Zaledwie kilka dni po zakończeniu trzydniowej ogólnokrajowej akcji strajkowej z końca listopada związki zawodowe w Belgii zapowiadają nowe protesty zaplanowane na grudzień. Niezadowolenie pracowników wielu sektorów nie słabnie, a rozmowy z rządem koalicji Arizona wciąż nie przynoszą rezultatów. Poniżej przedstawiamy szczegółowy przegląd zapowiadanych działań.

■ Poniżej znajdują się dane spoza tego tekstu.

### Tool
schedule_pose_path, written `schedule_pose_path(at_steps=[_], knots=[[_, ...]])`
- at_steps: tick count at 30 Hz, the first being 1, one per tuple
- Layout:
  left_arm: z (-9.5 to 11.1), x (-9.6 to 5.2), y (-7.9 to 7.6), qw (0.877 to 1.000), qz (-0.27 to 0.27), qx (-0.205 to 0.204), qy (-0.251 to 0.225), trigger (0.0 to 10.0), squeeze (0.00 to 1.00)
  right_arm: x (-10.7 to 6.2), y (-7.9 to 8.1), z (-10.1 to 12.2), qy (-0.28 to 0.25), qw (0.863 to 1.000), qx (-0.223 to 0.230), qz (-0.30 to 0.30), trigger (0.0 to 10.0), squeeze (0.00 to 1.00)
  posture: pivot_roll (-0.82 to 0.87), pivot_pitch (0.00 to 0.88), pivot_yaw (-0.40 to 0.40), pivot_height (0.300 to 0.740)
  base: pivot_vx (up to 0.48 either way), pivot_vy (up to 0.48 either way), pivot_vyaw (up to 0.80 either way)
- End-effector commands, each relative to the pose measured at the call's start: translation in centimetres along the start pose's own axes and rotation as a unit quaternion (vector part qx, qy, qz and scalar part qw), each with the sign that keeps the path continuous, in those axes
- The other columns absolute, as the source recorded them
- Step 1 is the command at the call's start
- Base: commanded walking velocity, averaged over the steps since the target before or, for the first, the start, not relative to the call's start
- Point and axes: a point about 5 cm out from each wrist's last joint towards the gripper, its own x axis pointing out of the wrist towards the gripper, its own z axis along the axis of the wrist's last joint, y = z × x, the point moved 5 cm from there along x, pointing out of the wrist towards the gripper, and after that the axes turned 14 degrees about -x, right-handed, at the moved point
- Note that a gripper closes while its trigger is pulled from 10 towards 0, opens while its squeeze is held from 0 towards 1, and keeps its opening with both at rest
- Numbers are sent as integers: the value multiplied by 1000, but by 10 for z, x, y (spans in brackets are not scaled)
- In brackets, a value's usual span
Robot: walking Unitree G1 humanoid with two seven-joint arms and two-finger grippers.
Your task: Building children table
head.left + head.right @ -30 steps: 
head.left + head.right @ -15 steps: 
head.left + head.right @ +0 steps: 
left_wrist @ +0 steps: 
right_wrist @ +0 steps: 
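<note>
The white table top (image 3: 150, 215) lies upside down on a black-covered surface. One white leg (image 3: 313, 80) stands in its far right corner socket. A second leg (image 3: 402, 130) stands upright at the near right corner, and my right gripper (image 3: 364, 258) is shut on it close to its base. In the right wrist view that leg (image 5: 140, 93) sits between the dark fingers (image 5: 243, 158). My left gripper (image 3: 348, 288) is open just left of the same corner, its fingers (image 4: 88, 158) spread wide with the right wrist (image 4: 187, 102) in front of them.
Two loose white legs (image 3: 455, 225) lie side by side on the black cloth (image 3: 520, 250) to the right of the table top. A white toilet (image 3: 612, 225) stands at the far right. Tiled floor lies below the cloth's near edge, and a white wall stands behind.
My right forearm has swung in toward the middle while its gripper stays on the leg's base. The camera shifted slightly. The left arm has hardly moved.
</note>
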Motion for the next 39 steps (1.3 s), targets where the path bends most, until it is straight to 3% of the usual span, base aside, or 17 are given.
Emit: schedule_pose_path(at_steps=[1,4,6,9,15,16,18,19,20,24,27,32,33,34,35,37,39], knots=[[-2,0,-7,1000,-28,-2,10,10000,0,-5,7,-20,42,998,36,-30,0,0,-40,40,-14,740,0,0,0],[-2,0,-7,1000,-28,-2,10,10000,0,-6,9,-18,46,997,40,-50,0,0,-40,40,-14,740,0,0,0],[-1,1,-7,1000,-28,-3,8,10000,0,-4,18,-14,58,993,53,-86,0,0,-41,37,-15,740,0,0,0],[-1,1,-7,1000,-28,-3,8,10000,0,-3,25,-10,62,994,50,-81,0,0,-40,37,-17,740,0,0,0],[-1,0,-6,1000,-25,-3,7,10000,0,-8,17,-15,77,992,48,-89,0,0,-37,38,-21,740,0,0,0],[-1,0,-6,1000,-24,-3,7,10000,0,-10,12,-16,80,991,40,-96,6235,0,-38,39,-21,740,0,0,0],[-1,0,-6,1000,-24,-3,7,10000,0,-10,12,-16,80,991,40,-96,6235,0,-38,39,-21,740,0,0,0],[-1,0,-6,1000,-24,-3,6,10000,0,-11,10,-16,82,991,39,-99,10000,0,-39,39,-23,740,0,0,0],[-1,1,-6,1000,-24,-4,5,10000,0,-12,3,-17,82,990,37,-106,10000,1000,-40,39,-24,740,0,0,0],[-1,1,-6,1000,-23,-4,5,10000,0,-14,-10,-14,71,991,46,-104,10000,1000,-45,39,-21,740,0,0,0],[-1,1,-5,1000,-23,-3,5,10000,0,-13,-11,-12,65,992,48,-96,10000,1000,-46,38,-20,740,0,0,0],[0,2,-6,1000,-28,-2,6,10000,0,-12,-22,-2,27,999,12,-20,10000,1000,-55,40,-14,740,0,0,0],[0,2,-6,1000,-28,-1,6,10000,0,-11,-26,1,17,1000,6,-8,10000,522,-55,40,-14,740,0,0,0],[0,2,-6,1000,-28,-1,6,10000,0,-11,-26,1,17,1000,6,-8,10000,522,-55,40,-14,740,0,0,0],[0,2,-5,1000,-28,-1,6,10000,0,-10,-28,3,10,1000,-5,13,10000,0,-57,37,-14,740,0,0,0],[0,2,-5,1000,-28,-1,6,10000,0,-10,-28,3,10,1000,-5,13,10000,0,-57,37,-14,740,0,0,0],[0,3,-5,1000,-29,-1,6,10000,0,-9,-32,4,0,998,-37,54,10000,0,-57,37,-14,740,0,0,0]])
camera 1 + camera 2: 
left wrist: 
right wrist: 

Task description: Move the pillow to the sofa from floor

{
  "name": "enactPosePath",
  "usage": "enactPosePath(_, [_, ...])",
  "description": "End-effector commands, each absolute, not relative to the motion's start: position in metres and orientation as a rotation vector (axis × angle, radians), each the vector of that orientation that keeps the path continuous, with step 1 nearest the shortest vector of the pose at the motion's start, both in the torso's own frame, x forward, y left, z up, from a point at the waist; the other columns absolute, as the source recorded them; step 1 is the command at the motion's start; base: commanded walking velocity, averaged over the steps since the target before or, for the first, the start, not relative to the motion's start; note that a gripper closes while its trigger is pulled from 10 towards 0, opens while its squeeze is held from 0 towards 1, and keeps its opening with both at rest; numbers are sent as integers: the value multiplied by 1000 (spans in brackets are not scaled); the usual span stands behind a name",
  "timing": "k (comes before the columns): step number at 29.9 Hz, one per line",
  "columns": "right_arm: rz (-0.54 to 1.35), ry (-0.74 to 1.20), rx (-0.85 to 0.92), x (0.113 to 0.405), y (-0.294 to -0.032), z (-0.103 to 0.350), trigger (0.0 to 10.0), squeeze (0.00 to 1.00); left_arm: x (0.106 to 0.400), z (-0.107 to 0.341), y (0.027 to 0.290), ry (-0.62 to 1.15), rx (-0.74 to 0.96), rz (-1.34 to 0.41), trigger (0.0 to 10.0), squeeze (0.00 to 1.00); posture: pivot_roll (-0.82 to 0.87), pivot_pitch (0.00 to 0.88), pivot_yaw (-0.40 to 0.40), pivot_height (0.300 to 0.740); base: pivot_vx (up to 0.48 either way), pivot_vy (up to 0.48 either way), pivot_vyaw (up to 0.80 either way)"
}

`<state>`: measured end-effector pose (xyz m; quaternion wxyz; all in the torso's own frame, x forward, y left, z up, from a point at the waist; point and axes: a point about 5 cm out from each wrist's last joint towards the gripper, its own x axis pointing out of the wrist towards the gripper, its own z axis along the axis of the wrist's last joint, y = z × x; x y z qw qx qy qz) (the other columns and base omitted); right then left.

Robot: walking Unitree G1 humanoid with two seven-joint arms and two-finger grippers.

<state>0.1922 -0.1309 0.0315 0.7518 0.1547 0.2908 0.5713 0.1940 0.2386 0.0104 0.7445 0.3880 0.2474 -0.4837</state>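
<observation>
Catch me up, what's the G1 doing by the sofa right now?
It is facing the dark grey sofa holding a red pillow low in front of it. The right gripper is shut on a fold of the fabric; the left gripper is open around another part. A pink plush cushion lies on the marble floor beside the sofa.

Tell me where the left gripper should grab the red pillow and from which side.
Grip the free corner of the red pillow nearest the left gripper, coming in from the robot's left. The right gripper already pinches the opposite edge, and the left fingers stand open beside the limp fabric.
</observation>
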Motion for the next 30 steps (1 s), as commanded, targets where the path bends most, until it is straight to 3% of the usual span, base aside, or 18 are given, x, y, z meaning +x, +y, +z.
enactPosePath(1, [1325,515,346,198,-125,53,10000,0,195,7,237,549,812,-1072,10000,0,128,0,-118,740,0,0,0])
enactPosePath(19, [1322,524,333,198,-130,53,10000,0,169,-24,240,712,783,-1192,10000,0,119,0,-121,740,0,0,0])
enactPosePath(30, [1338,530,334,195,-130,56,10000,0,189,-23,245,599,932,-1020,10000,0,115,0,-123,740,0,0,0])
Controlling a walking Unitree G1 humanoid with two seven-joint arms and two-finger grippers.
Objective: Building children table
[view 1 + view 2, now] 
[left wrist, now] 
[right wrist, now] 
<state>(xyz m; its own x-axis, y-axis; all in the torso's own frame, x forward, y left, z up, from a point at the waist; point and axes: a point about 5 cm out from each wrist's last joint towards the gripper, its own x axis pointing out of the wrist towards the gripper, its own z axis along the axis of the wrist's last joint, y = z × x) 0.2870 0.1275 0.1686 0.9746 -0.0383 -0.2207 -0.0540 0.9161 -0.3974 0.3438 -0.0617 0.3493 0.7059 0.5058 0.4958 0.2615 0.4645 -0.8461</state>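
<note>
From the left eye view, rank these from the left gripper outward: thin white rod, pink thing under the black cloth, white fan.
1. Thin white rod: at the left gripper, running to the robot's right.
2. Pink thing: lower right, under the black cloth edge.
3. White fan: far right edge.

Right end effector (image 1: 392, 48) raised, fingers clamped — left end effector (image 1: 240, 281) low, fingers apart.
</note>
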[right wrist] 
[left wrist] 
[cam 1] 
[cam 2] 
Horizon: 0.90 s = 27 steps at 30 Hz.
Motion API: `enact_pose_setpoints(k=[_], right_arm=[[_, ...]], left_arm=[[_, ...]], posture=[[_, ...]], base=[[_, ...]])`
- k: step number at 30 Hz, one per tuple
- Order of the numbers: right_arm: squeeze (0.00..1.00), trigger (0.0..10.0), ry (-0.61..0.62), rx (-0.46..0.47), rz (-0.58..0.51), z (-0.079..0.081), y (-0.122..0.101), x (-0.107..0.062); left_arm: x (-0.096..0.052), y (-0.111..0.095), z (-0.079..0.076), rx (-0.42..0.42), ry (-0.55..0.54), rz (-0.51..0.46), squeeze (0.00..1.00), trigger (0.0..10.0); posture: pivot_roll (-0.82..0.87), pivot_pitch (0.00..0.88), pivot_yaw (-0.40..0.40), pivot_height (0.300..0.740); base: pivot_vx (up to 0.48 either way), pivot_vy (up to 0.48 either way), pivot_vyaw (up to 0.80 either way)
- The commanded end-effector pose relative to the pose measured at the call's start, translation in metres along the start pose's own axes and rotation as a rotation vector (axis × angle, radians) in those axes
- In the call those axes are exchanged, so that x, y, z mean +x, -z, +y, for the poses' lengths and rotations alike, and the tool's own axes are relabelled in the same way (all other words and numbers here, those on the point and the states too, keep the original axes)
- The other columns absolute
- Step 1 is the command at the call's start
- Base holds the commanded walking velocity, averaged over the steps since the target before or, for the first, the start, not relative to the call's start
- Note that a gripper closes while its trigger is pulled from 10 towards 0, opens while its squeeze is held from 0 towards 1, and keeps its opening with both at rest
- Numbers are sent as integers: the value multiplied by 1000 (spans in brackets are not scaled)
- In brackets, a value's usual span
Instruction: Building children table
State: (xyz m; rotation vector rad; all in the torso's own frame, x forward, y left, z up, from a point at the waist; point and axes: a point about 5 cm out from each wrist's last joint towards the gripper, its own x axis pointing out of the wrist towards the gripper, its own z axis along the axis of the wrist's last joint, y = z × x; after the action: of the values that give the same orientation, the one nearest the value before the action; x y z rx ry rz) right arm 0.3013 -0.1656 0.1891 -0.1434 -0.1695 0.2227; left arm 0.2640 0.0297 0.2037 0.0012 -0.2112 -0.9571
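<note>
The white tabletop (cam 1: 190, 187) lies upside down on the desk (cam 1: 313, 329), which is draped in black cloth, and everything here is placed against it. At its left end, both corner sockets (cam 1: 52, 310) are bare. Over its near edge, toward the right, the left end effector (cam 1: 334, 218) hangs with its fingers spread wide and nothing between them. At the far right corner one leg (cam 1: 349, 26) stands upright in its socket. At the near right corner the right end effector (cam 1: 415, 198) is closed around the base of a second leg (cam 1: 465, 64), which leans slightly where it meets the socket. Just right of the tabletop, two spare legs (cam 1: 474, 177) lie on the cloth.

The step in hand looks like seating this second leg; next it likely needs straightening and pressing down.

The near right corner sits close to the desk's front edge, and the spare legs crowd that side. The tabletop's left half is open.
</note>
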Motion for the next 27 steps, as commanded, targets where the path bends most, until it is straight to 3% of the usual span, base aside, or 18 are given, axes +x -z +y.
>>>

Szkolnictwo wyższe zjednoczone przeciwko cięciom
W czwartek 11 grudnia ulicami Brukseli przejdzie wspólna manifestacja pracowników większości uczelni z Walonii, Flandrii i Regionu Brukselskiego. Pochód wyruszy spod kampusu VUB, a jego finałem będzie plac Luksemburski. Powodem protestu są głębokie cięcia budżetowe, które – jak alarmują związki – mogą doprowadzić do likwidacji ponad 1 000 miejsc pracy w sektorze szkolnictwa wyższego.
Maïka De Keyzer z KU Leuven zwraca uwagę, że kolejne fale oszczędności doprowadziły uczelnie do granic możliwości finansowych, a jakość kształcenia jest poważnie zagrożona. Z kolei Leon Bauweraerts, przewodniczący samorządu studenckiego VUB, wskazuje na trudną sytuację studentów korzystających ze stypendiów oraz na ryzyko podwyżek czesnego, co przełożyłoby się na ograniczenie dostępu do studiów.
Gmina Saint-Josse-ten-Noode w konflikcie z pracownikami
W administracji gminnej na Saint-Josse-ten-Noode również narasta napięcie. Pracownicy zapowiadają akcje protestacyjne w grudniu, a Maxime Nys z brukselskiego oddziału CGSP informuje o braku jasności dotyczącej wypłaty premii rocznych i bonów żywnościowych.
Według Nysa burmistrz Emir Kir nie zamierza wypłacić premii świątecznych, a kwestia bonów żywnościowych na 2026 rok pozostaje otwarta. Po udziale w trzydniowej akcji ogólnokrajowej pracownicy upoważnili związki do organizacji kolejnych strajków. Pierwszym etapem może być jednodniowy strajk, jednak nie wyklucza się dłuższych działań. Inne administracje publiczne na razie nie zapowiedziały podobnych kroków.
Sektor handlowy w oczekiwaniu na negocjacje
W sektorze handlowym trwają rozmowy pomiędzy pracodawcami a przedstawicielami związków. Choć konkretne formy protestu w supermarketach nie zostały ogłoszone, dwa tygodnie temu związki złożyły zapowiedź strajkową obejmującą okres od 4 grudnia na czas nieokreślony. Kolejne negocjacje zaplanowano na 17 grudnia.
Związki sprzeciwiają się m.in. planom rządu federalnego dotyczącym annualizacji czasu pracy, deregulacji pracy w niepełnym wymiarze, zmian zasad dotyczących pracy nocnej oraz rozszerzenia handlu niedzielnego. Domagają się również ujednolicenia warunków pracy i wynagradzania pomiędzy różnymi komisjami parytetowymi, które obecnie stosują odmienne zasady.
Strażacy czekają na ministra
Strażacy zapowiadają protesty, jeśli do 15 grudnia nie zostaną przyjęci przez ministra spraw wewnętrznych Bernarda Quintina z MR. Jak podkreśla związek CSC, od 30 kwietnia starają się bezskutecznie o spotkanie z szefem resortu.
Julie Happaerts z CSC przypomina o chronicznych brakach kadrowych w służbie. Dodatkowo reforma emerytalna przygotowywana przez rząd Arizony budzi duże obawy – strażacy stracą dotychczasowe preferencyjne przeliczniki stażu i będą musieli pracować do 67. roku życia. Związki oczekują także uregulowania statusu personelu administracyjnego w strefach ratunkowych oraz zwiększenia środków na szkolenia niezbędne do realizacji misji ratowniczych.
Transport publiczny i lotnictwo w gotowości
Po trzydniowym strajku z końca listopada przedstawiciele związków zawodowych z transportu publicznego oraz lotnictwa nie wykluczają powrotu do protestów, jeśli rząd Arizona nie uwzględni ich postulatów. Na ten moment nie ogłoszono jednak żadnych konkretnych działań. Decyzje będą zależeć od dalszego przebiegu rozmów z władzami.